La défense en profondeur
La démarche de sûreté mise en œuvre pour garantir l’intégrité des trois barrières de confinement de la radioactivité, et finalement éviter tout relâchement de radioactivité dans l’environnement, est dénommée, la défense en profondeur. Elle implique, notamment :
- Une conception avec des codes éprouvés prévoyant des marges, une réalisation des équipements selon des règles de fabrication et de contrôles également validées, et des conditions de fonctionnement en exploitation rigoureusement définies.
- L’ensemble des mesures pour protéger les populations en cas d’échec des niveaux de sûreté précédents : plan d’urgence interne (PUI) mis en œuvre par l’exploitant, et le plan d’intervention particulier (PPI) mis en œuvre par la préfecture en cas de risque pouvant affecter la population.
Ce concept de défense en profondeur est appliqué à tous les équipements participants à la sûreté du réacteur.
Par exemple :
- Pour maintenir l’intégrité de la gaine du combustible, il convient en cas d’urgence d’arrêter la réaction nucléaire (la fission). Pour cela, les grappes d’arrêt vont chuter automatiquement dans le cœur (en 3 secondes environ), pour absorber les neutrons et stopper la fission.
- Si malgré cela, la température de l’eau du circuit primaire continue d’augmenter, un système d’injection de sécurité décharge automatiquement de l’eau fortement borée capable d’absorber les neutrons;
- Si malgré cela la pression dans le circuit primaire augmente et peut menacer son intégrité, des vannes de décharge, situées en aval du pressuriseur, vont envoyer la vapeur ou l’eau du circuit primaire dans un réservoir annexe permettent d’évacuer le surplus de volume et de faire chuter la pression ;
- Si malgré cela de l’eau du circuit primaire est relâchée dans l’enceinte de confinement et se vaporise, un système d’aspersion de l’enceinte permet de condenser la vapeur qui se serait formée afin de maintenir sa pression à une valeur inférieure à la pression de conception ;
- Si malgré cela, les gaines du combustible fortement échauffées ont réagi avec l’eau et génèrent de l’hydrogène avec un risque d’explosion, des condenseurs d’hydrogène sont situés dans l’enceinte de confinement pour recombiner l’hydrogène en eau (équipements absents à Fukushima mais présents sur tous les réacteurs français).

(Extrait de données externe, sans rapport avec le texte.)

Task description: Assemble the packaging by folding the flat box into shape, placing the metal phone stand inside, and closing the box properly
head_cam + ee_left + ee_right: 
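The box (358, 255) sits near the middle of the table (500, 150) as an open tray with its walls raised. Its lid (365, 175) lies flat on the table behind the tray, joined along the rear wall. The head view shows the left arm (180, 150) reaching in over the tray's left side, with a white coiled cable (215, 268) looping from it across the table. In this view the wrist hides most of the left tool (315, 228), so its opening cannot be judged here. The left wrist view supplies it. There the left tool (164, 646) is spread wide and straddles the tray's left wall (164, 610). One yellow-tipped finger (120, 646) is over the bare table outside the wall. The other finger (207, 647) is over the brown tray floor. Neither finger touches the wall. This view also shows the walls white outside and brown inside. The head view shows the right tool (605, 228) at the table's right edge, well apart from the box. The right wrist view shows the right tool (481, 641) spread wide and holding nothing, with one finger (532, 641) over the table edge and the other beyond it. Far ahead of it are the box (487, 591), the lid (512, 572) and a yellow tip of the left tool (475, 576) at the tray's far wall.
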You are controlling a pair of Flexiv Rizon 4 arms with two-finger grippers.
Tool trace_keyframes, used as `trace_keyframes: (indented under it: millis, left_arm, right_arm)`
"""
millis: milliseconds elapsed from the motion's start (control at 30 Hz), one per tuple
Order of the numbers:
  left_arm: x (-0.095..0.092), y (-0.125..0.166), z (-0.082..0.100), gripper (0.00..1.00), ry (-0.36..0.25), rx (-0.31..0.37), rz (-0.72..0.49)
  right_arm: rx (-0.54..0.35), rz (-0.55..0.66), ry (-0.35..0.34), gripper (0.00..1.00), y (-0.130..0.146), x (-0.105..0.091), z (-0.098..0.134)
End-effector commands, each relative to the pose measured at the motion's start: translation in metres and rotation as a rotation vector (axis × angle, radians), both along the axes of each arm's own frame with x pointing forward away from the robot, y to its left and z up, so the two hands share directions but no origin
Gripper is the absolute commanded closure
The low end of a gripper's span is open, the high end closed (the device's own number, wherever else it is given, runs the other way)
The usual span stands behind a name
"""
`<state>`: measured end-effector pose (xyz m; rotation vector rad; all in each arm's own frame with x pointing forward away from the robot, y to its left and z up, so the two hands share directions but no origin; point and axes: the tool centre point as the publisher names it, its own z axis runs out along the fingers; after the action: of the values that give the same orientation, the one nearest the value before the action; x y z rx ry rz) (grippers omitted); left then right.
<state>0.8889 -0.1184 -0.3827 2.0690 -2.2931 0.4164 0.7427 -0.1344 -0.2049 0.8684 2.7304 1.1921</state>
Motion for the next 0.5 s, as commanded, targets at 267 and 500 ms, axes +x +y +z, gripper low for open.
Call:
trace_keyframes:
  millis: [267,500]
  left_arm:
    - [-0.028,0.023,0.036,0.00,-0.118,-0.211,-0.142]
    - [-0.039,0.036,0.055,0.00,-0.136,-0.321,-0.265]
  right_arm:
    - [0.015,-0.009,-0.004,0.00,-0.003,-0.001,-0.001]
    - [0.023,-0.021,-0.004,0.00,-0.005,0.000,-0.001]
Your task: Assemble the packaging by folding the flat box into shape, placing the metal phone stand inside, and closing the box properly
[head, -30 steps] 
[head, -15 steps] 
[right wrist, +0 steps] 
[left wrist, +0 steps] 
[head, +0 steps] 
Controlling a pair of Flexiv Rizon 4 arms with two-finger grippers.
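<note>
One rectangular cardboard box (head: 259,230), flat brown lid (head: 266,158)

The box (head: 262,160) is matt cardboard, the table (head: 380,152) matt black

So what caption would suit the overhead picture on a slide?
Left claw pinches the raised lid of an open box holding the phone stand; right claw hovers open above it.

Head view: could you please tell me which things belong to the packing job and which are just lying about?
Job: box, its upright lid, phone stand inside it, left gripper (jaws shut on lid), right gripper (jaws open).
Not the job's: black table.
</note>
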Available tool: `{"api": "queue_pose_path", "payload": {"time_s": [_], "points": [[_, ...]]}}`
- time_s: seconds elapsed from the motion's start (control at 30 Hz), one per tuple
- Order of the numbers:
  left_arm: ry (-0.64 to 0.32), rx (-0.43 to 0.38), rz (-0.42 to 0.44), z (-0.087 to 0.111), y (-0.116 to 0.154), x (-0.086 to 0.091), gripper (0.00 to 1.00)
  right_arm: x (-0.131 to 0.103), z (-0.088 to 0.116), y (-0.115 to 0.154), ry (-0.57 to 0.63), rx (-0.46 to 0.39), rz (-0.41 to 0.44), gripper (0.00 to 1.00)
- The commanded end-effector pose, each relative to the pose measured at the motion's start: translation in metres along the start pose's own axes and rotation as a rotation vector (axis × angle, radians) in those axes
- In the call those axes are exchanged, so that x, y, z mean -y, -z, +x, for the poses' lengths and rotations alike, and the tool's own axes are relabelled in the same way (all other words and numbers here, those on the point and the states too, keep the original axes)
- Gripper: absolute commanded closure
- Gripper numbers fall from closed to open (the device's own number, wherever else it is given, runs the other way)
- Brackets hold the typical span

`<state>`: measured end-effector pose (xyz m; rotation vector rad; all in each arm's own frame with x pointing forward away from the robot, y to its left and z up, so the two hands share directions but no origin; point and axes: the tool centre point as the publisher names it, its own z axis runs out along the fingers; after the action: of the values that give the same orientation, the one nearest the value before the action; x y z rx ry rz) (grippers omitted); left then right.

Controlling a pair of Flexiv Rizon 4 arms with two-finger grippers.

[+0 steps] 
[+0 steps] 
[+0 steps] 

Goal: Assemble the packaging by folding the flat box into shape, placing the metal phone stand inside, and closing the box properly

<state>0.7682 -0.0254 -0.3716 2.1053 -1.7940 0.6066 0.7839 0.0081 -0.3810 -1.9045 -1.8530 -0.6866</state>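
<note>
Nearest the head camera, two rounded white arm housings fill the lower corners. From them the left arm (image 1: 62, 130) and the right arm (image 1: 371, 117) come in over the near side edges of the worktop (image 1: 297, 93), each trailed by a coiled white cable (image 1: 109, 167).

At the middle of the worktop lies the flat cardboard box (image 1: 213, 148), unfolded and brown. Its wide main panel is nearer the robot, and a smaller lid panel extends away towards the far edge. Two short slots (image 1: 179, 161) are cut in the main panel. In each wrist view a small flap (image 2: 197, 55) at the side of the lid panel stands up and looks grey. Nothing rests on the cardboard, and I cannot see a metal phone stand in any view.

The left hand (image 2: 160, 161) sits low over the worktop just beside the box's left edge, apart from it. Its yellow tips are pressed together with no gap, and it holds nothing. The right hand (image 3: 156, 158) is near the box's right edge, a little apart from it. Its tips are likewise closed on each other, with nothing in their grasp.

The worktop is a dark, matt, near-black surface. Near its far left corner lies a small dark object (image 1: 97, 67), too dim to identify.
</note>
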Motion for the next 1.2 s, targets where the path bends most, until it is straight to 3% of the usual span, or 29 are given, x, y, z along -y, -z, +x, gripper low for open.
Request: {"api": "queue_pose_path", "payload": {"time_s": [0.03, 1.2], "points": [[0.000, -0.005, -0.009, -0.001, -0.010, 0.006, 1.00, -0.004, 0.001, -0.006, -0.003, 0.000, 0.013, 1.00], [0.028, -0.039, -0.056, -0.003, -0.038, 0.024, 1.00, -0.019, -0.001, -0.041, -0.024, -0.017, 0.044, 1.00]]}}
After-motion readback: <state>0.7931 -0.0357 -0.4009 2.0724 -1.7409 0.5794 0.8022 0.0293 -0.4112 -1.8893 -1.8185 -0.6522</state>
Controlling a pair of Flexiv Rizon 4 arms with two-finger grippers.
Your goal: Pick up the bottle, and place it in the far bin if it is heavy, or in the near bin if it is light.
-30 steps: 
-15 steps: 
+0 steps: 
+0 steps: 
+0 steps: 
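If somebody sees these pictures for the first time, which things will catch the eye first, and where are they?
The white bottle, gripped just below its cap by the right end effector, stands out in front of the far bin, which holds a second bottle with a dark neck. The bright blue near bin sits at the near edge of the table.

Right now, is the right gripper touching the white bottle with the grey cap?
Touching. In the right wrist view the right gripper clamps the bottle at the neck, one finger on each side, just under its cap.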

- Un filtre à sable est également prévu pour filtrer les effluents gazeux qui se seraient accumulés dans l’enceinte de confinement, au cas où il serait nécessaire d’en limiter la pression.
- Etc.
Il y a beaucoup d’autres exigences auxquels répondent les systèmes de sauvegarde, mais trop nombreux pour être détaillés ici.
Rappelons néanmoins que les seul accident majeur ayant affecté un REP (Three Miles Island – 1979), a entraîné la perte du réacteur mais pas de relâchement de radioactivité dans l’environnement. C’est sans doute une des raisons qui font que les nouveaux projets industriels sont presque tous de type REP, hors projets expérimentaux.